There are many vaccine candidates in the United States. Moderna Therapeutics has begun testing on humans using its mRNA vaccine, skipping the normal procedure of testing on animals first. Four patients received the jab at the Kaiser Permanente research facility in Seattle last week.
US biotechnology company Inovio Pharmaceuticals is rapidly developing a DNA vaccine based on a genomic sequencing of the virus created by Chinese authorities. Inovio has already carried out animal trials with the vaccine and hopes to test it on human volunteers from April.
Dr Kate Broderick, senior vice president of research and development at Inovio, said the global effort to create a coronavirus vaccine is developing rapidly. “In my whole career I would say I’ve never experienced anything go as fast as the vaccine for COVID is going,” she said.
DNA vaccines can be developed quicker than traditional vaccines, Dr Broderick said, and the company aims to have 1m doses of its vaccine ready by the end of the year. However, no DNA or RNA vaccines have been approved for use.
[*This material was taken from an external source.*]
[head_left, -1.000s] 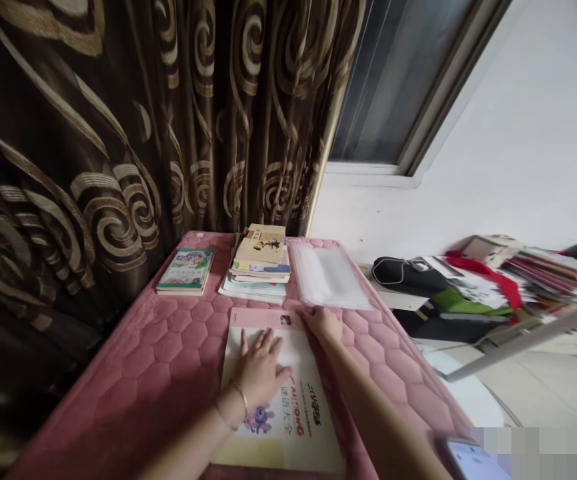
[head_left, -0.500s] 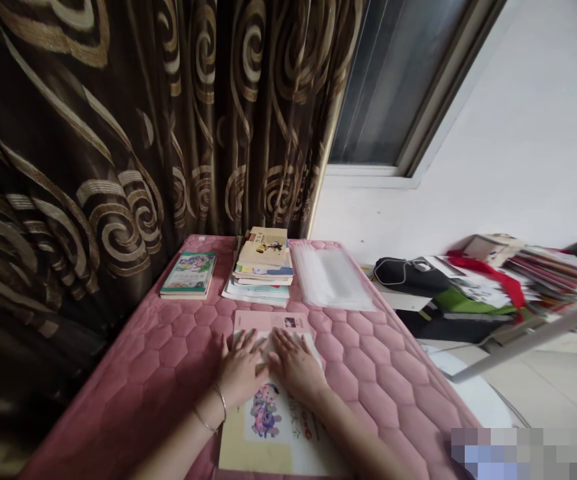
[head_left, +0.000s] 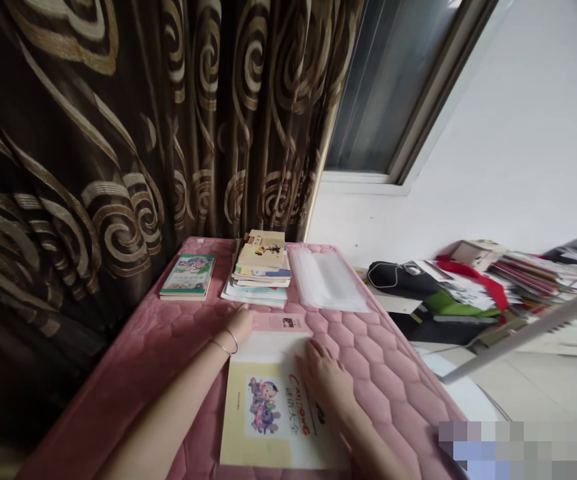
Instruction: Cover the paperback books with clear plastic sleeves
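Observation:
A book with a cream and yellow cover (head_left: 263, 447) lies on the pink quilted surface, with cartoon figures and Chinese characters printed on it. At its far end a pink flap (head_left: 273, 323) with a small picture lies spread out. My left hand (head_left: 239, 327), a bangle on its wrist, is at the far left corner of the flap with its fingers curled closed on the edge; the fingertips are partly hidden. Flat along the right side of the book rests my right hand (head_left: 325, 373), open, fingers stretched forward.
Behind the book are a stack of books (head_left: 261, 267), a green-edged book (head_left: 188, 275) to its left, and clear plastic sheets (head_left: 328, 280) to its right. A patterned curtain (head_left: 128, 220) hangs at the left. Papers and a black pouch (head_left: 398, 280) lie beyond the right edge.
My left hand has moved from the middle of the cover to the flap's far left corner and curled. My right hand has slid to the right and nearer, uncovering the printed cover.

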The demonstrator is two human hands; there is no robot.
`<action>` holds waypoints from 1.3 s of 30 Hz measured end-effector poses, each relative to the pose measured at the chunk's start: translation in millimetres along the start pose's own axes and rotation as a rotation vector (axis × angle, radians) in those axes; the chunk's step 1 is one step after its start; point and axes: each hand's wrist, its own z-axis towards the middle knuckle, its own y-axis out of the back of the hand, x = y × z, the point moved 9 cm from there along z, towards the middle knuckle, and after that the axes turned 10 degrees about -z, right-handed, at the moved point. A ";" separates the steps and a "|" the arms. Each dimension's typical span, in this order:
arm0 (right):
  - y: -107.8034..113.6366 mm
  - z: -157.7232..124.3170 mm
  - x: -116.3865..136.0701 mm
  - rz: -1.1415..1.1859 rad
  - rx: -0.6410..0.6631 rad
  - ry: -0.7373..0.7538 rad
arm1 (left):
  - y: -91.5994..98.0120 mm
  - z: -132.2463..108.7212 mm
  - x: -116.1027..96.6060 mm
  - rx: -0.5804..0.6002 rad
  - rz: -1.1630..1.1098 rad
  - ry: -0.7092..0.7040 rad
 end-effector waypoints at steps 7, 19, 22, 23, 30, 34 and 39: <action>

Sanofi, a French multinational pharmaceutical company, is working on a vaccine in the US in collaboration with the US government. It is using previous work to create a SARS vaccine to try and quickly develop a coronavirus counterpart. The company aims to start clinical trials within a year and a half.
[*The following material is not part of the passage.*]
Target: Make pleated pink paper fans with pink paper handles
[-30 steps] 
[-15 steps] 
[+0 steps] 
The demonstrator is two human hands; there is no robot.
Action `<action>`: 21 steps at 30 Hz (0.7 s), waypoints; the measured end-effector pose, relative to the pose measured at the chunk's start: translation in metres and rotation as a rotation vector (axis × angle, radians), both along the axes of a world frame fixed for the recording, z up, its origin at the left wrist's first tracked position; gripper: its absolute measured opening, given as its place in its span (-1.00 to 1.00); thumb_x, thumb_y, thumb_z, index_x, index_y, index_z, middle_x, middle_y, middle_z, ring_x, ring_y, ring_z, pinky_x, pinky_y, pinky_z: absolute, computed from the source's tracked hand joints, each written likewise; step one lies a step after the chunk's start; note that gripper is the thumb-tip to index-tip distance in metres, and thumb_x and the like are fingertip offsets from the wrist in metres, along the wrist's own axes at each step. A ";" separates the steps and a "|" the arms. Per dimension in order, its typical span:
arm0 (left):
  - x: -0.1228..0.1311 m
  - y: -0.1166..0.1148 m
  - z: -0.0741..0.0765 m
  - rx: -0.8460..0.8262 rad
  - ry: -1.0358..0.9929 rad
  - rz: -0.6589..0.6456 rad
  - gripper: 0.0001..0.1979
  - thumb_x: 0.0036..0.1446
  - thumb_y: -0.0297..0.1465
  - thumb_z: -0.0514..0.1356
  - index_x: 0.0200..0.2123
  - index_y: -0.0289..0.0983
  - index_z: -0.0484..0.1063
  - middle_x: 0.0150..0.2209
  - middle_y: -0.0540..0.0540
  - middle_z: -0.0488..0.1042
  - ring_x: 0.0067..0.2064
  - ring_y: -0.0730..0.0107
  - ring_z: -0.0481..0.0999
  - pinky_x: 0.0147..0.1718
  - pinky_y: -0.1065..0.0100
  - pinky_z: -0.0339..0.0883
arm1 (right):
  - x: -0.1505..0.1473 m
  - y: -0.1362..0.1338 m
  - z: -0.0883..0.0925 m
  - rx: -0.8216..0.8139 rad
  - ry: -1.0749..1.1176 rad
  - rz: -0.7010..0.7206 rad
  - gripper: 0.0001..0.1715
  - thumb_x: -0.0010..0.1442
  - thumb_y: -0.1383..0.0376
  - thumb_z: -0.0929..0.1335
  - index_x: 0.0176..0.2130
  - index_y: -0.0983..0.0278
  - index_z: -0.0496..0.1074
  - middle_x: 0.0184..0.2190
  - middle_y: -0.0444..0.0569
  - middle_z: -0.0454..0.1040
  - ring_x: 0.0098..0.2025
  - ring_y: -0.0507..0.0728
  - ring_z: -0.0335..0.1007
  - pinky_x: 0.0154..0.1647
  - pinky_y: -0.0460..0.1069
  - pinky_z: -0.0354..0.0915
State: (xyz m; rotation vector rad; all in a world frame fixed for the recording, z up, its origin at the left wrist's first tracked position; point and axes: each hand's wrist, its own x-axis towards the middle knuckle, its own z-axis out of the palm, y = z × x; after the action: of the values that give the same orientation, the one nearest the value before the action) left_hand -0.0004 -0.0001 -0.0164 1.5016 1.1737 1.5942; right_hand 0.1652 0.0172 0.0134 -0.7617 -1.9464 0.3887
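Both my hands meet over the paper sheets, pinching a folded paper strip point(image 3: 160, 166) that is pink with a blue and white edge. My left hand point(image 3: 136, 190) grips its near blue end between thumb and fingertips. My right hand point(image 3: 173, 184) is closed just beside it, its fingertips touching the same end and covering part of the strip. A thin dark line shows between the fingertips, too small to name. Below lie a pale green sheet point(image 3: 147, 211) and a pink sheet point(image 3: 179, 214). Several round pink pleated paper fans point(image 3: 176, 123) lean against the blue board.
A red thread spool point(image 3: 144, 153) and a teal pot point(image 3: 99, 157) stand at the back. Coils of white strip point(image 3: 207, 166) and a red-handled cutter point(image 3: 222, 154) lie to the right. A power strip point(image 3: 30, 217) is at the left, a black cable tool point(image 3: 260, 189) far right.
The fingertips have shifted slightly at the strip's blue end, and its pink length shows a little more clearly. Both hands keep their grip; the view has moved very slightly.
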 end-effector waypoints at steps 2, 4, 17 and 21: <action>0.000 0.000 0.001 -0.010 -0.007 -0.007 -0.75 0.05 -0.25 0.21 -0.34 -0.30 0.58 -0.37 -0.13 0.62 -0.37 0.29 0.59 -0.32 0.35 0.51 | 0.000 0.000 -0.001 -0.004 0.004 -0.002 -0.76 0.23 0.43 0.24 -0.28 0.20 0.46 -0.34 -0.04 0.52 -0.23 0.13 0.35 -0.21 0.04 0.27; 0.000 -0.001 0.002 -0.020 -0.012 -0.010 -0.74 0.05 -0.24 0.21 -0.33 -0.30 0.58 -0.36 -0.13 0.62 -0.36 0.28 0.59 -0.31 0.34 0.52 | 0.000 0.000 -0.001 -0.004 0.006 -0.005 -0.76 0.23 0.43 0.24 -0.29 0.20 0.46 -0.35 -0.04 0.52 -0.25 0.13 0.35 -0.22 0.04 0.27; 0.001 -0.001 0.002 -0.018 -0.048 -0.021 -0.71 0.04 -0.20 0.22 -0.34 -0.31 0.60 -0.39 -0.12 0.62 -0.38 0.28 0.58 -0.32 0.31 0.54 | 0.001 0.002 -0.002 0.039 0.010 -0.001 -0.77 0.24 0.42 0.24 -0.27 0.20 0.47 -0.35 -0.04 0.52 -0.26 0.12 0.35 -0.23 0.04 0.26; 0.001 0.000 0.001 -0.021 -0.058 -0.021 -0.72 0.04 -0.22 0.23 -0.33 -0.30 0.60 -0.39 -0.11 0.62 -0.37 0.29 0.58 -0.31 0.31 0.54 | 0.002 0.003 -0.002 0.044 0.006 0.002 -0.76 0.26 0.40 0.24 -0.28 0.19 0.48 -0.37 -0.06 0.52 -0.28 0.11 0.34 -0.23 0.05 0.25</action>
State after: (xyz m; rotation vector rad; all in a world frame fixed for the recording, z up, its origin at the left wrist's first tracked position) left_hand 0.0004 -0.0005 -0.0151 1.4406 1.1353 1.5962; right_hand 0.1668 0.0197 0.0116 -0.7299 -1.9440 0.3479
In less urgent times it can take up to 20 years for a vaccine to be widely available. But in the rush to combat coronavirus pharmaceutical companies are hoping to cut these timelines down to 18 months in some cases. This sped-up process comes with its own concerns about cutting corners, but experts are confident this can be done without sacrificing safety.
Dr Edwards cites the Ebola outbreak as a good example of the scientific community responsibly speeding up certain parts of the sign-off process.
“In the Ebola outbreak some years ago the story was that in less than a week people put together an emergency ethical approval proposal, it got sent to various people who all read it very quickly over the weekend and they concluded it was fine to go ahead.
“A process that would normally take six months or a year is suddenly condensed down to a week. And that’s exactly what’s happened with this particular outbreak – people are primed and ready to say this is an emergency situation, normal rules can be condensed.
“We still have the process in place but we’ve had a go and we’ve seen which bits can be cut. It’s this amazing acceleration.”